To return to the conduct manuals of wom(a)n's social propriety, it should be pointed out that they are inscribed within the Renaissance writing tradition and notion of exemplarity. Exemplarity, in the Renaissance, is a two-way street. If, on the one hand, it aims to guide toward a future behavior, on the other it anchors itself and its authority and prescriptive weight in the past: past texts, past model lives, and past writers. Thus it is based on the implicit acknowledgement of the historicity of the tradition, «which is recognized in its imitability»24. As Timothy Hampton has cogently pointed out, if in a slightly different context,

«The question of exemplarity thus implies the understanding of the self in terms of narrative. This central function of narrative is, moreover, linked to the function of the exemplar in the promotion of the processes of socialization, or what Foucault has called 'arts of existence'. And these processes involve not merely a series of precepts to be followed or avoided but also the subject's very relationship to his body. Exemplarity   —21→   at exhorting the reader to move from words to deeds, from language to action25.



The power of these texts upon their intended readers is evident.
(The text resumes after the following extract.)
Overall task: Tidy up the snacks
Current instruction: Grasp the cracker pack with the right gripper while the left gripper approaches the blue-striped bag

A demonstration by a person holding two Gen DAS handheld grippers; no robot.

Their worth as socializing tools should not be underestimated, particularly in view of their value as 'promissory notes' to the emerging middle class women/wives26. Which underlines that implicit in Renaissance humanist hermeneutics is «an already well-established belief in the reader's active role in the production of meaning»27. This shift in the conceptualization of reading as an activity, which confirms the emergence of the private and 'idle' reader, clearly implies «that meaning is not, in Aristotle's terms, a product». Rather, it is inseparable from the historically situated activity of reading28. In Spain, and in other Counter Reformation countries, the emergence of reading as a private activity and its subversive potential was not lost on the Church, which forbade all individual readings of the Bible in the vernacular, precisely because it recognized its possible liberatory effects29. As Terence Cave has remarked, «reading thus becomes a kind of rewriting, because what is read is itself perceptibly a reading in something like the modern sense -that is to say, a provisional exercise»30.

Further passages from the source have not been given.